We choose pairwise_inner
as the implementation is
particularly simple.
Here is the implementation for NumpyVectorArray
:
from pymor.tools.formatsrc import print_source
print_source(U.impl.pairwise_inner)
def pairwise_inner(self, other, ind, oind):
A = self._array[:self._len] if ind is None else self._array[ind]
B = other._array[:other._len] if oind is None else other._array[oind]
# .conj() is a no-op on non-complex data types
return np.sum(A.conj() * B, axis=1)
We see the actual call to NumPy that does all computations in the last line.
The implementation has to take into account that one of the arrays might be a view, in which case the
selected indices are given by ind
/oind
.
Also, reserve
might have been used when the array was created, making _array
larger than it
actually is.
The true length is stored in the _len
attribute, so that the first _len
vectors from the array
are selected.
Here is the code for the list
-based array:
print_source(W.impl.pairwise_inner)
def pairwise_inner(self, other, ind, oind):
return np.array([a.inner(b) for a, b in zip(self._indexed(ind), other._indexed(oind))])
W.impl
is a generic ListVectorArrayImpl
object, which provides a
common implementation for all VectorArrays
based on Python lists.
The implementation just loops over all pairs a, b
of vector objects in both arrays and calls a
’s
inner
method, which computes the actual inner product.
In case of NumpyVector
, the code looks like this:
print_source(W.impl._list[0].inner)
def inner(self, other):
assert self.dim == other.dim
return np.sum(self._array.conj() * other._array)

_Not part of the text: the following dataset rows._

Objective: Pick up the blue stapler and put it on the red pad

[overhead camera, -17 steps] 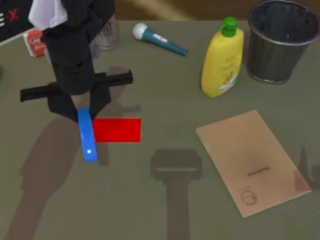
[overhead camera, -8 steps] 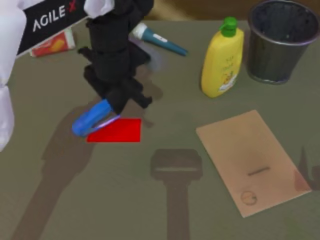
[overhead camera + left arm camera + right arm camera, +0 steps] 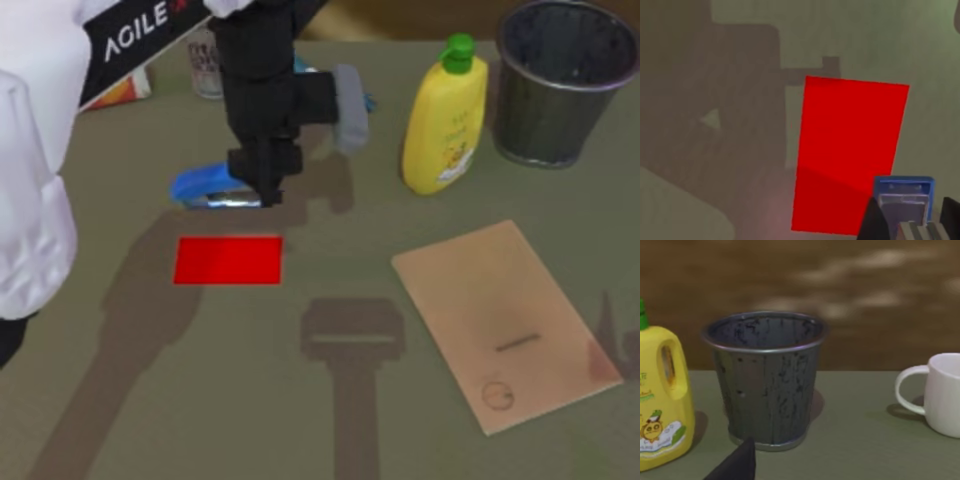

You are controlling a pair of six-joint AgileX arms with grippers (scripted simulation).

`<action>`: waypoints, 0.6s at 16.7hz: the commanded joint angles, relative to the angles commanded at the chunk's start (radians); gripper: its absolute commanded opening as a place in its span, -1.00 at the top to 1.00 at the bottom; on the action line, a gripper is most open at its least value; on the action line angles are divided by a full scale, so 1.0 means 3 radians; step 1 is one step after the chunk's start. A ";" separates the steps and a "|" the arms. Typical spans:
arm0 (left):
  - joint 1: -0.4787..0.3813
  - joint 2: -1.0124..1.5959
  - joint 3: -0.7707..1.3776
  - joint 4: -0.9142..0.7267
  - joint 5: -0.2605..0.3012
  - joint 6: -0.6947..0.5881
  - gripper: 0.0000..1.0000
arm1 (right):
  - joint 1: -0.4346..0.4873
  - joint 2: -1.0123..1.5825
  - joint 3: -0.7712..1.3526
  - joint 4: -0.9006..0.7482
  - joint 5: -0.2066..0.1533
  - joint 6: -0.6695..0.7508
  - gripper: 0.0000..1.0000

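Note:
The blue stapler (image 3: 208, 186) hangs above the table, lying left to right, just beyond the far edge of the red pad (image 3: 228, 260). My left gripper (image 3: 262, 188) is shut on the stapler's right end. In the left wrist view the stapler's blue end (image 3: 903, 192) sits between the dark fingers (image 3: 875, 222), over the near corner of the red pad (image 3: 850, 145). The pad lies flat and bare. My right arm is out of the top view; in its wrist view only one dark fingertip (image 3: 740, 462) shows.
A yellow bottle (image 3: 445, 115) and a dark grey bin (image 3: 565, 80) stand at the back right. A tan board (image 3: 505, 320) lies right of centre. A snack packet (image 3: 125, 92) and a small can (image 3: 205, 70) sit behind my left arm. A white mug (image 3: 940, 392) stands beside the bin.
My left gripper has turned and carried the stapler from the pad's left edge toward the back; the stapler now lies crosswise beyond the pad's far edge.

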 joint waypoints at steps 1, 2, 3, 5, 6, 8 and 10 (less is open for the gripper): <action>-0.0006 0.0008 0.0040 0.0003 0.0000 0.0095 1.00 | 0.0000 0.0000 0.0000 0.0000 0.0000 0.0000 -1.00; -0.0010 0.0013 0.0066 0.0005 0.0000 0.0153 1.00 | 0.0000 0.0000 0.0000 0.0000 0.0000 0.0000 -1.00; -0.0012 0.0015 0.0076 0.0006 0.0000 0.0178 1.00 | 0.0000 0.0000 0.0000 0.0000 0.0000 0.0000 -1.00; -0.0012 0.0015 0.0076 0.0006 0.0000 0.0178 1.00 | 0.0000 0.0000 0.0000 0.0000 0.0000 0.0000 -1.00; -0.0012 0.0015 0.0076 0.0006 0.0000 0.0178 1.00 | 0.0000 0.0000 0.0000 0.0000 0.0000 0.0000 -1.00; 0.0009 0.0001 0.0057 0.0018 -0.0003 0.0179 1.00 | 0.0000 0.0000 0.0000 0.0000 0.0000 0.0000 -1.00; 0.0028 -0.0006 -0.0067 0.0143 -0.0003 0.0187 1.00 | 0.0000 0.0000 0.0000 0.0000 0.0000 0.0000 -1.00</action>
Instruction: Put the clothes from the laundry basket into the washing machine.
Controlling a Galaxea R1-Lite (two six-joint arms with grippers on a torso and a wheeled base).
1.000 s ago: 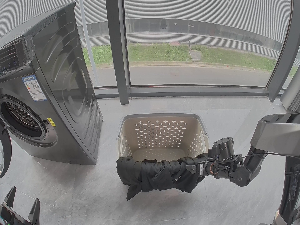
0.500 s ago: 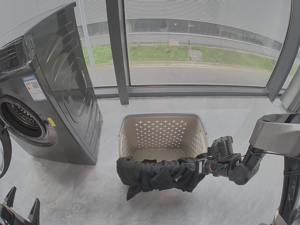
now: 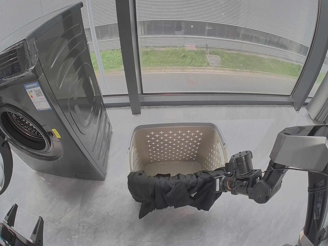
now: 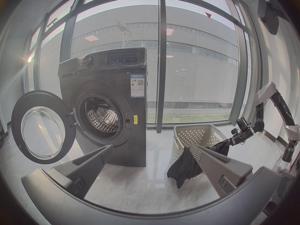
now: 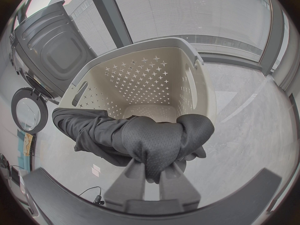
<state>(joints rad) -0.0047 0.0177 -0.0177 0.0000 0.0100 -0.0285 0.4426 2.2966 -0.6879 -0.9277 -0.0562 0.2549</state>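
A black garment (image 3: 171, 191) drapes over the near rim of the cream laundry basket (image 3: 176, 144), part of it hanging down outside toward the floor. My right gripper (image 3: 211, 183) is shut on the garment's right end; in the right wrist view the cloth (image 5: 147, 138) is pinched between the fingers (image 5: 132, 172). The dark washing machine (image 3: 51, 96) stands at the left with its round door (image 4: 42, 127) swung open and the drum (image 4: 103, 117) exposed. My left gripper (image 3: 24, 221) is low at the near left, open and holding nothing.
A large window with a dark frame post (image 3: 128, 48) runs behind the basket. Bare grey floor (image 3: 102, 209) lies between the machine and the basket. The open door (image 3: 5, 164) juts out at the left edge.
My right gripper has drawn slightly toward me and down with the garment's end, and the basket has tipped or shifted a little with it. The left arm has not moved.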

As most PDE solver libraries only know of single vectors and have no notion of an array of vectors,
VectorArrays
for external solvers are typically based on ListVectorArray
/
ListVectorArrayImpl
.
In that case, only the interface methods for a single Vector
object
have to be implemented.
Note that for NumPy-based data, NumpyVectorArray
is the default VectorArray
type used throughout
pyMOR, as it can benefit from vectorized operations on the underlying NumPy array.
NumpyListVectorSpace
is only implemented in pyMOR for testing purposes.